WORK INSTRUCTIONS: Using the entries that follow, collect the lines where the word "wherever" appears.

RECORDED INFORMATION:
---*---

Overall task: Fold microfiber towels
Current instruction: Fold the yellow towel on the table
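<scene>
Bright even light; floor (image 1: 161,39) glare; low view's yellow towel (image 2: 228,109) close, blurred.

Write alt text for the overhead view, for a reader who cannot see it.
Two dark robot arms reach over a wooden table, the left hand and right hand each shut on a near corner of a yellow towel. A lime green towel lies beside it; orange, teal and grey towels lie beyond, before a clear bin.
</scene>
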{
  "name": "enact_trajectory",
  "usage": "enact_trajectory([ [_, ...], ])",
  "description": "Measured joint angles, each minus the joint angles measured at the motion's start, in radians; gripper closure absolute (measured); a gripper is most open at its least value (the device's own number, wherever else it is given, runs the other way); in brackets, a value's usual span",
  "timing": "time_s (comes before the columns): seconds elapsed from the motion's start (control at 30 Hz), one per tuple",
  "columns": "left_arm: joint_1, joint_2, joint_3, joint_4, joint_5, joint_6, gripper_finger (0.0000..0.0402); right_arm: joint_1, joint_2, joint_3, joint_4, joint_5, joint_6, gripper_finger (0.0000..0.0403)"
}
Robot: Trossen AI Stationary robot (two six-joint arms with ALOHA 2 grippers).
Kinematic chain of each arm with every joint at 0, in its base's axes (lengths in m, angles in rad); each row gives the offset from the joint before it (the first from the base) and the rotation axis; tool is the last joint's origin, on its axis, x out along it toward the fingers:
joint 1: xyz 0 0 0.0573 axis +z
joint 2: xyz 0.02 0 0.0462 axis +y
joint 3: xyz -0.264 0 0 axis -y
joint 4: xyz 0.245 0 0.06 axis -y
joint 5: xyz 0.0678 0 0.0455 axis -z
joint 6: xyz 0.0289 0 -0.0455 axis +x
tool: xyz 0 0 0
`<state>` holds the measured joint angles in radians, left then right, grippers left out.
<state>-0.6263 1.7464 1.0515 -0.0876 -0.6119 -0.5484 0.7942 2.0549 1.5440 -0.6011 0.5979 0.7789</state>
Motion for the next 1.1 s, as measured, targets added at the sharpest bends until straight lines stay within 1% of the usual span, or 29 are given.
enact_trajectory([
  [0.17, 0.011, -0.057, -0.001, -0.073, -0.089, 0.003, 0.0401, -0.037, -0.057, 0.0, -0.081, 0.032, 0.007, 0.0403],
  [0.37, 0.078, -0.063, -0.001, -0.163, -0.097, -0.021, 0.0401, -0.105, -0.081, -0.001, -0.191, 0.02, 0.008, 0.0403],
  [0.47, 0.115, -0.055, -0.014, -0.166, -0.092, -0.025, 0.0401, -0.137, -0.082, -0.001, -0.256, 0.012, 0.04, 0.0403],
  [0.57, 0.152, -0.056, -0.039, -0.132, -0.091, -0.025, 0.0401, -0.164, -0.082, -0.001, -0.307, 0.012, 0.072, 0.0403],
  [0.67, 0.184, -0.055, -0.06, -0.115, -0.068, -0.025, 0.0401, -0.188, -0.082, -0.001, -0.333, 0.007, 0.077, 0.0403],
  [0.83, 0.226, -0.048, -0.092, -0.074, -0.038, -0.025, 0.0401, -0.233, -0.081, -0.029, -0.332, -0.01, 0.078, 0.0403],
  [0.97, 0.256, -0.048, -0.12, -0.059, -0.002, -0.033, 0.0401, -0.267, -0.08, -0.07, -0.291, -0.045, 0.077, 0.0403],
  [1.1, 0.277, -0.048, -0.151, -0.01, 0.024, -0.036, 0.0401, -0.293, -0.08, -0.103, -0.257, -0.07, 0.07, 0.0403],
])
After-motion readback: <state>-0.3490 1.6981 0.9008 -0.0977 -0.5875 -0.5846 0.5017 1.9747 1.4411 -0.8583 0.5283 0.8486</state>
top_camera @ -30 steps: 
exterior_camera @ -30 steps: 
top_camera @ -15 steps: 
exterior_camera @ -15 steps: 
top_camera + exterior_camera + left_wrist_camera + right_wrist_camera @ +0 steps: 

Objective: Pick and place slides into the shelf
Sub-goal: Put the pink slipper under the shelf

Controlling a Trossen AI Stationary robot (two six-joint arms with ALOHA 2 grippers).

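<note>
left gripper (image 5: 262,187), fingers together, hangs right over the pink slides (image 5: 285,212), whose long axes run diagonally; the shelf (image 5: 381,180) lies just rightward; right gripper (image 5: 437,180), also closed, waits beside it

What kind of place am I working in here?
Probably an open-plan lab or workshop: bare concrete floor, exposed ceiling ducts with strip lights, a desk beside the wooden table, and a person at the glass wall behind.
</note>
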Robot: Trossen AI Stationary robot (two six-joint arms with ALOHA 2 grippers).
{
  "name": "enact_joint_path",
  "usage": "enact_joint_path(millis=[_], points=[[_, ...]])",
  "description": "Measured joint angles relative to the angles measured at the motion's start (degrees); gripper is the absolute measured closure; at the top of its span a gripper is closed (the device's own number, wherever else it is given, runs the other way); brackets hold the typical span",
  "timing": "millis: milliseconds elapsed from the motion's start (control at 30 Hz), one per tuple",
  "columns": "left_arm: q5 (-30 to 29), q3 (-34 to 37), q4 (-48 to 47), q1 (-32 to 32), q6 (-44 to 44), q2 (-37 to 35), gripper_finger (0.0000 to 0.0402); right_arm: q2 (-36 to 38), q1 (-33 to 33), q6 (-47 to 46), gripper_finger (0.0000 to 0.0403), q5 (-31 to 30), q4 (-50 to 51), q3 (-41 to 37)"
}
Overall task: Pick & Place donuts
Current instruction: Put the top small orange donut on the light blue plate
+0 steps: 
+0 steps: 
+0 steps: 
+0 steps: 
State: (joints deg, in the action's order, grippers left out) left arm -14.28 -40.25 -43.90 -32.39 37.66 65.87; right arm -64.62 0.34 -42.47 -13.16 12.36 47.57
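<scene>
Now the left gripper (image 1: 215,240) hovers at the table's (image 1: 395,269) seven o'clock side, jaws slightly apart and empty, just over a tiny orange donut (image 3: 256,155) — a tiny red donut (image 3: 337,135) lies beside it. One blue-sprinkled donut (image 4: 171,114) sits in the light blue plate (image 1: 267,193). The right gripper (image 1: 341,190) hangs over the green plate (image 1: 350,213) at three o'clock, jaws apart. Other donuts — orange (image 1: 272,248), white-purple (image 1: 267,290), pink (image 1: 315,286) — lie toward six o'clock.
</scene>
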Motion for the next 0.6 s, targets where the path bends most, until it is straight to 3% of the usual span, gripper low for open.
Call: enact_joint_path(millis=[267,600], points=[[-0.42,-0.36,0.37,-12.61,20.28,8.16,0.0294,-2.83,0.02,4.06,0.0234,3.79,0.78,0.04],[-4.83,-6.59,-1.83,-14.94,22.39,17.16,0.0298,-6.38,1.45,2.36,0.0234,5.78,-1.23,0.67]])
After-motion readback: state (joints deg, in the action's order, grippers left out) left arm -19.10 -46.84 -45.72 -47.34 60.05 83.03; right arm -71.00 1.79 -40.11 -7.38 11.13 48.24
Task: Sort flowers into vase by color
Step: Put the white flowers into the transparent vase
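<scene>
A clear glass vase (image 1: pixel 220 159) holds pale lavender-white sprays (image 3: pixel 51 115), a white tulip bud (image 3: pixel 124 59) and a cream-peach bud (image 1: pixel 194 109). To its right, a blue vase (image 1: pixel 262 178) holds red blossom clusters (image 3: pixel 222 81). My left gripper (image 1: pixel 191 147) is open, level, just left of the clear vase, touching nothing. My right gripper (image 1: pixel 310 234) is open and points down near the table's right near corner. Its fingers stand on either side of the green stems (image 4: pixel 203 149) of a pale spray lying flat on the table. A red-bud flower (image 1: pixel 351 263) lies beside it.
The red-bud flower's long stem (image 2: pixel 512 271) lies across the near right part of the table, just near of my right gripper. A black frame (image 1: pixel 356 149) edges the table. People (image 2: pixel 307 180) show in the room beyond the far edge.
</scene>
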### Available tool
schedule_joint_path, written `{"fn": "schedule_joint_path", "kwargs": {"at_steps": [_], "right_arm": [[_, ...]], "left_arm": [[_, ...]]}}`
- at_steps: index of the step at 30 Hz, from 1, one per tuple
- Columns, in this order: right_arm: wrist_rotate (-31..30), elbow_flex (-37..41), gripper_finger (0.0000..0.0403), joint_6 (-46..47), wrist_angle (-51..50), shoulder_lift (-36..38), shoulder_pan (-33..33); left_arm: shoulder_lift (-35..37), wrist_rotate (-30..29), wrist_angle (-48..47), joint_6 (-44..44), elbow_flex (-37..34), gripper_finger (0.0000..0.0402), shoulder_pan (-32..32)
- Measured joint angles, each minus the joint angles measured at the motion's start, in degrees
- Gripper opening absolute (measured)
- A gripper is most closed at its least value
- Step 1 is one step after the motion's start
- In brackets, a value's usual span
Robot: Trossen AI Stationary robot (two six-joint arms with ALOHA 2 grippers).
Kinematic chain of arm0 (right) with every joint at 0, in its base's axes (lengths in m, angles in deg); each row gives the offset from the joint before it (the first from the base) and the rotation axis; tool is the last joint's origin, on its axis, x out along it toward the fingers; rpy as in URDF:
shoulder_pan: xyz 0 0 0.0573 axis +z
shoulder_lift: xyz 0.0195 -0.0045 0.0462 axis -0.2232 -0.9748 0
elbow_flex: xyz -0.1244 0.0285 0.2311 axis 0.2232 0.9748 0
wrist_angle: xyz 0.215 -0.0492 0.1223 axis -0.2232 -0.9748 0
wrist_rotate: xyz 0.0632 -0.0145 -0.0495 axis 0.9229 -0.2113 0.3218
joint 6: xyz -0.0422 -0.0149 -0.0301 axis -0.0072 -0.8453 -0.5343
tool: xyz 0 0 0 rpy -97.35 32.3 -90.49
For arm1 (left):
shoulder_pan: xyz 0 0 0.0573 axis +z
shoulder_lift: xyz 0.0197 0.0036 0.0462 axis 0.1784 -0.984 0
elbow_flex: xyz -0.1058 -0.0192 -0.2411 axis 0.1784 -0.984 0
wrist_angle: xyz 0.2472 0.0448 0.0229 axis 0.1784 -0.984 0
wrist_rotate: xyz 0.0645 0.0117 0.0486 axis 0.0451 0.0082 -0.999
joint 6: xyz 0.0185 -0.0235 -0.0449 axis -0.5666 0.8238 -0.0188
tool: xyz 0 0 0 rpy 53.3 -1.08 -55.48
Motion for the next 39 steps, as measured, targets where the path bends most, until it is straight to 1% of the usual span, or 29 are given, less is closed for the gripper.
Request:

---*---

ANSWER TO THIS TASK:
  "description": "Measured joint angles, each minus the joint angles measured at the motion's start, in radians; gripper closure absolute (measured); a gripper is most open at its least value (the device's own number, wherever else it is given, runs the other way); in brackets, a value's usual span",
  "description": "Measured joint angles relative to the angles measured at the motion's start (degrees); gripper is the absolute measured closure; at the top of its span a gripper is closed (the device's own number, wherever else it is given, runs the other way); brackets hold the typical span",

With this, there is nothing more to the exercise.